One of the big advantages of digital retailing driven by Artificial Intelligence (AI) is that it uses behavior to identify which consumers are likely “in market” and serves up individualized content to engage them. Once engaged, interested consumers who want to go further are sent to the dealer website to continue the shopping process.
Most shoppers rely on the information they see online, but what if they relied on the Dealer’s website as the only source of information before making a purchase decision?
Consider the data from the 2019 Cox Automotive Car Buyer Journey Study (April 2019):
- Buyers now spend 13.55 hours researching their next vehicle purchase
- 61% of that time is spent online
- 46% use the dealer web site
- Shoppers visit an average of 4.2 sites
- Shoppers visit an average of 2.3 dealers
- 29% found the information to select their vehicle online. This information was the third most important source in the decision, right behind getting the value of their trade-in.
Now, ask yourself, if your website was the only place shoppers got their information, would they….”
- …understand what makes your dealership unique and better than others they visit?
- …know the most current OEM National and Regional incentives they are eligible for?
- ...see the additional specials and offers that only you provide?
- …understand the different ways they can shop or buy from you?
- …understand the service options you have and the products you offer? This means tires, quick-service, pickup and delivery, and any other unique customer centric options.
For the last few years, experts have convinced the auto industry that all a shopper wants to see is inventory and price. Many dealer websites have been scaled down to vehicles, coupons, and a variety of other buttons that are supposed to drive clicks and sales.

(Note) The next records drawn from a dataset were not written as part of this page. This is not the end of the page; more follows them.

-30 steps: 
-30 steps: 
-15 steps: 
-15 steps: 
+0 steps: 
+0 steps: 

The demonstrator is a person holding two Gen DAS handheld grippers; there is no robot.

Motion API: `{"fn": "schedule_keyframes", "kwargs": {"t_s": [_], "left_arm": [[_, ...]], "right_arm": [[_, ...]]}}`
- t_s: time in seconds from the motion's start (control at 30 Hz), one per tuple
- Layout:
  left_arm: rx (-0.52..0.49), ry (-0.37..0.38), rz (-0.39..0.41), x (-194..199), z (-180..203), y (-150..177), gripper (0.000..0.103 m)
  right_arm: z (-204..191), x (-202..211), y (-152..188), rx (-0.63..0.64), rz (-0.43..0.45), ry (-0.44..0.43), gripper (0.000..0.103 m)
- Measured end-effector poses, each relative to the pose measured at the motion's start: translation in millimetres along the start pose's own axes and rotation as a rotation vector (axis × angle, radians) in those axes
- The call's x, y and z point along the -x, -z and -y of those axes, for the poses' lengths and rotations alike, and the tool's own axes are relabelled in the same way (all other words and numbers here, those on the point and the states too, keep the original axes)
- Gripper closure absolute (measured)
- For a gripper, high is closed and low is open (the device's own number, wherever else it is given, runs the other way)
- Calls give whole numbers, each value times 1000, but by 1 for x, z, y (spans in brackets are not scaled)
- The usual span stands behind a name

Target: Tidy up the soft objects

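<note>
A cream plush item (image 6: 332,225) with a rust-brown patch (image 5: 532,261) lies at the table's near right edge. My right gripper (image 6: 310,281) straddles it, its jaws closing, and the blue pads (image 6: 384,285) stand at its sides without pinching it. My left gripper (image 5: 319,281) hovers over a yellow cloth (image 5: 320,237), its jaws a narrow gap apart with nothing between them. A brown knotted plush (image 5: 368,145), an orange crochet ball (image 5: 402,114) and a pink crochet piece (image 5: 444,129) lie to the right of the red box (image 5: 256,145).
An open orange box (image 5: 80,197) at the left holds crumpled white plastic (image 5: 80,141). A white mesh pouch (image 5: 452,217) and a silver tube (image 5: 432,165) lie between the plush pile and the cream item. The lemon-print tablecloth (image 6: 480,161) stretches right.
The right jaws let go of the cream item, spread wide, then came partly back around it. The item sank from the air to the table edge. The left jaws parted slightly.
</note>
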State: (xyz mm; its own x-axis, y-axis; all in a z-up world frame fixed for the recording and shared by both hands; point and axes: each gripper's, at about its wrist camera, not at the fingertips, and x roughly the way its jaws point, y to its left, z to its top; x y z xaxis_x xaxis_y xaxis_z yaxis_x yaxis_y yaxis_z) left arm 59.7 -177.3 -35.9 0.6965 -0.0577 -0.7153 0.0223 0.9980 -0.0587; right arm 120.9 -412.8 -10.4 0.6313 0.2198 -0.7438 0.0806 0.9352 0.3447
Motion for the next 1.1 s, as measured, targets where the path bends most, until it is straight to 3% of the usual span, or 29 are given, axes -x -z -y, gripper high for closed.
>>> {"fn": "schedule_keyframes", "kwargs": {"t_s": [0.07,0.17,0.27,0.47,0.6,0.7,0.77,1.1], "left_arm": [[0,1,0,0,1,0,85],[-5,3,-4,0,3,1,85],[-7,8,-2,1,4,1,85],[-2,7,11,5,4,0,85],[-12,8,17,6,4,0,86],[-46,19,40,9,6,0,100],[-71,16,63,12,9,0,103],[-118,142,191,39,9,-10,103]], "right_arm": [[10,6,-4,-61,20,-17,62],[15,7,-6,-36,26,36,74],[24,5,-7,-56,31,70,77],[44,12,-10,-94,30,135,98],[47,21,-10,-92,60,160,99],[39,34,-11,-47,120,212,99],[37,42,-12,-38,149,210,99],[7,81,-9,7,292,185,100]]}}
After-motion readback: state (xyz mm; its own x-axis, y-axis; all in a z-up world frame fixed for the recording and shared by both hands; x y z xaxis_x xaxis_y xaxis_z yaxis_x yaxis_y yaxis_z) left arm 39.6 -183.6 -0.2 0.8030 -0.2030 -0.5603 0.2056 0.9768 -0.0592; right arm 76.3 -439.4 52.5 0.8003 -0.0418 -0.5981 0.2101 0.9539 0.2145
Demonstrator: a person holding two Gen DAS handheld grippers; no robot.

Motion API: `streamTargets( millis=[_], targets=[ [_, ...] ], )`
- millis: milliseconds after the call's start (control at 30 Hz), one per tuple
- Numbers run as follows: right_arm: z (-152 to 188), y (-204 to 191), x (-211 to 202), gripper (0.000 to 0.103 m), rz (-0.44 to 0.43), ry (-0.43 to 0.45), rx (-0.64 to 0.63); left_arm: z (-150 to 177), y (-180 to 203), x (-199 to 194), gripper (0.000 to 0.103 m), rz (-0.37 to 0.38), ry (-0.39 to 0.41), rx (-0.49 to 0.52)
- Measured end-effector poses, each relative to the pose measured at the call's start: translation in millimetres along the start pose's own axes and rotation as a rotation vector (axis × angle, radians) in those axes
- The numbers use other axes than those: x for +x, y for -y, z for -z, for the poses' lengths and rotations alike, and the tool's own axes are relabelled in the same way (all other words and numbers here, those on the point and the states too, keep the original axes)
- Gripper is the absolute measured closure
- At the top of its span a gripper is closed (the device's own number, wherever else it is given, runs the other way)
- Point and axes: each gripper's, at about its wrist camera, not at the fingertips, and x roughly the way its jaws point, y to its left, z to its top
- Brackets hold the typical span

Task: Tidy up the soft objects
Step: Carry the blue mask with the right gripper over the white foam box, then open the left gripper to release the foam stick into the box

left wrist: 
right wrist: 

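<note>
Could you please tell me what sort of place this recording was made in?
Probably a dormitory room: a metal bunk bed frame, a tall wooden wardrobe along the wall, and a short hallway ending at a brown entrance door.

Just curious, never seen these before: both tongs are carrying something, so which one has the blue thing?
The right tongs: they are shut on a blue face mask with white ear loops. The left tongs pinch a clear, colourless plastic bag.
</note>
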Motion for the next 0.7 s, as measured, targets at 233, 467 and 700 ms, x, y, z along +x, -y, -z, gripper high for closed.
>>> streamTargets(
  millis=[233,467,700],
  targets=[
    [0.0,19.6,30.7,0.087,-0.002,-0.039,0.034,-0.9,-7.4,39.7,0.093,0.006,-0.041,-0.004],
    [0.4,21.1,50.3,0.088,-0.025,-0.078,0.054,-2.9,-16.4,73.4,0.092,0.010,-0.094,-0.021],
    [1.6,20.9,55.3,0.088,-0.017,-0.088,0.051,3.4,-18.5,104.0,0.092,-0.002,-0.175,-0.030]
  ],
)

Most sites also lack any real brand attributes that matter to consumers or unique options and services that provide a reason to choose one store over another. The current strategy leads to a commoditization of dealerships that completely devalues brand – and that is a mistake.
Go back to the questions above and ask your friends and family to answer them after visiting your dealer website. If they can’t, then you know where to focus your efforts toward updating your site for better digital retailing.
These simple low-cost recommendations can help you see your website as if it was the only place a prospect visited and the only information they saw before deciding to shop or visit your store.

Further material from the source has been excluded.